Its (other) symptoms are popular ones.

 Along with darker skin, other symptoms of Addison’s include nausea, mild-to-severe abdominal or bone pain, weight loss, a lack of energy, forgetfulness, and low blood pressure, Hatipoglu says. Of course, those same symptoms are linked to many other health issues, from thyroid disease to cancer. “It’s very easy to confuse with other disorders, so many people see a lot of doctors before finally receiving a proper diagnosis,” she says. (One exception: For young women who develop Addison’s disease, loss of body hair is a warning sign, Hatipoglu adds.)
It’s rare.
Doctors also miss or misinterpret the symptoms of Addison’s disease because it’s very uncommon. “I’m not sure if it’s quite one in a million, but it’s very rare,” Hatipoglu says. “It makes sense that many doctors don’t think of it when examining a patient with these symptoms.”
It’s often confused with adrenal insufficiency.

A lot of online resources mention Addison’s disease and adrenal insufficiency as though they were two names for the same condition. They’re not the same, Hatipoglu says. While a thyroid issue or some other hormone-related imbalance could mess with your adrenal function, Addison’s disease refers to an autoimmune disorder in which your body attacks and destroys your adrenal glands.

That destruction can happen quickly.

While it takes months or even years for some Addison’s sufferers to lose all hormone production in their adrenal glands, for others the disease can knock out those organs very rapidly—in a matter of days, Hatipoglu says. “That’s very uncommon,” she adds. But compared to other less-severe adrenal issues, the symptoms of Addison’s tend to present more dramatically, she explains. That means a sufferer is likely to experience several of the symptoms mentioned above, and those symptoms will continue to grow worse as time passes.

Anybody can get it.

Addison’s is not picky. It can strike at any age, regardless of your sex or ethnicity, Hatipoglu says. While there’s some evidence that genetics may play a role—if other people in your family have the disease or some other endocrine disorder, that may increase your risk—there’s really no way to predict who will develop the disease, she adds.

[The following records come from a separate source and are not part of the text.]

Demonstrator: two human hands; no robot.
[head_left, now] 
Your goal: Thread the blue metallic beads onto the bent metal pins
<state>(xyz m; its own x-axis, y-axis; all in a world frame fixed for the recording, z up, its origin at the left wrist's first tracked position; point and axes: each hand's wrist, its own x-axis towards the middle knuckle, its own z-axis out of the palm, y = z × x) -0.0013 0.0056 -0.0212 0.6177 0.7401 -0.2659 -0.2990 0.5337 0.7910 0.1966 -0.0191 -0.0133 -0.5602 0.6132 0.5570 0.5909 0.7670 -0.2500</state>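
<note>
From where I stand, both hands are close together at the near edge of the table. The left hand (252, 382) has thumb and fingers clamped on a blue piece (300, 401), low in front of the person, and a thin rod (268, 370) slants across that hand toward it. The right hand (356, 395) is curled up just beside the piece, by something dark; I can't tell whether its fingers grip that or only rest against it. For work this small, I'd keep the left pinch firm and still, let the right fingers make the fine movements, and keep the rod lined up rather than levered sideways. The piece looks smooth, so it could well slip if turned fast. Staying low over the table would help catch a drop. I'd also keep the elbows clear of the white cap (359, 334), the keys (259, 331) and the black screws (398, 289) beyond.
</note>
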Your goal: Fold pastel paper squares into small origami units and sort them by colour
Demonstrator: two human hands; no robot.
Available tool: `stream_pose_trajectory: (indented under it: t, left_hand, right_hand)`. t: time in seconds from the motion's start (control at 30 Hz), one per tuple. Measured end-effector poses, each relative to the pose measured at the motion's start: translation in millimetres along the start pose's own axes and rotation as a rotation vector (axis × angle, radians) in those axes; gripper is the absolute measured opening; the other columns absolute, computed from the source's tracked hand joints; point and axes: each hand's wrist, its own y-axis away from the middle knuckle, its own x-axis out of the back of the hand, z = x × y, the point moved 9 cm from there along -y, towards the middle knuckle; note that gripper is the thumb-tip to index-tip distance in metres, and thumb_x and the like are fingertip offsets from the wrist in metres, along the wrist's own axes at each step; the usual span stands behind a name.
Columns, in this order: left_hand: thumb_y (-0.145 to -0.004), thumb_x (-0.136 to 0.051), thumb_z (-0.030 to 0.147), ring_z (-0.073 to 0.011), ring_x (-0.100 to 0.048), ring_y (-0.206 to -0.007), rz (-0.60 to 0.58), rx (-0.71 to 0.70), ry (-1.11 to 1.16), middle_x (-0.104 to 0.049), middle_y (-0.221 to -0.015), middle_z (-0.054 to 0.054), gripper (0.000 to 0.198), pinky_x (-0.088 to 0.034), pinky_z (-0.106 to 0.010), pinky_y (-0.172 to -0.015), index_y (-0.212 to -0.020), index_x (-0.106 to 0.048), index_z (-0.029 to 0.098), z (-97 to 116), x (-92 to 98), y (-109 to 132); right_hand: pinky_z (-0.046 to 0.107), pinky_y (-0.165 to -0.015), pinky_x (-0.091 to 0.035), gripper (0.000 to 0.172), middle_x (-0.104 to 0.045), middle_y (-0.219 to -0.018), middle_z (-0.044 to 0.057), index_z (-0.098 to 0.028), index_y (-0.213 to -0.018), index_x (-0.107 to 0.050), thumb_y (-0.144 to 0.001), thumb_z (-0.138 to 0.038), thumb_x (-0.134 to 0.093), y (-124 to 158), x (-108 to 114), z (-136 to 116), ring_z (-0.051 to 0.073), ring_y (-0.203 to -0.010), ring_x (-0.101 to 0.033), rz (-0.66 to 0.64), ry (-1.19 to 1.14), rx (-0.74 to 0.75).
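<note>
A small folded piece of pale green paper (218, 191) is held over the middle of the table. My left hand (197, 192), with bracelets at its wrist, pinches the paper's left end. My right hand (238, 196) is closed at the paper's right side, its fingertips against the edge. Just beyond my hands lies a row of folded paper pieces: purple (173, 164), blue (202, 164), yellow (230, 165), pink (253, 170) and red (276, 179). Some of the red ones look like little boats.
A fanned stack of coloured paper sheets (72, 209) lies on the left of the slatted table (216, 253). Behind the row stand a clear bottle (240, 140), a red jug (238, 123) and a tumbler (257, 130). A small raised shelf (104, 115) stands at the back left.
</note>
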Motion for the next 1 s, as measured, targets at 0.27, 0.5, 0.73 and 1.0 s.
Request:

Screening for Addison’s is pretty simple.

If your doctor suspects Addison’s, he or she will conduct a blood test to check for your levels of cortisol and another hormone called ACTH. “Usually the results of that screening are very clear,” Hatipoglu says. If they’re not, some follow-up tests can determine for sure if you have the condition.

There are effective treatments.

Those treatments involve taking oral hormone supplements.  In extreme cases, if the patient’s body does not properly absorb those supplements, injections may be necessary, Hatipoglu explains. “But patients live a normal life,” she adds. “It’s a treatable disease, and the treatments are effective.”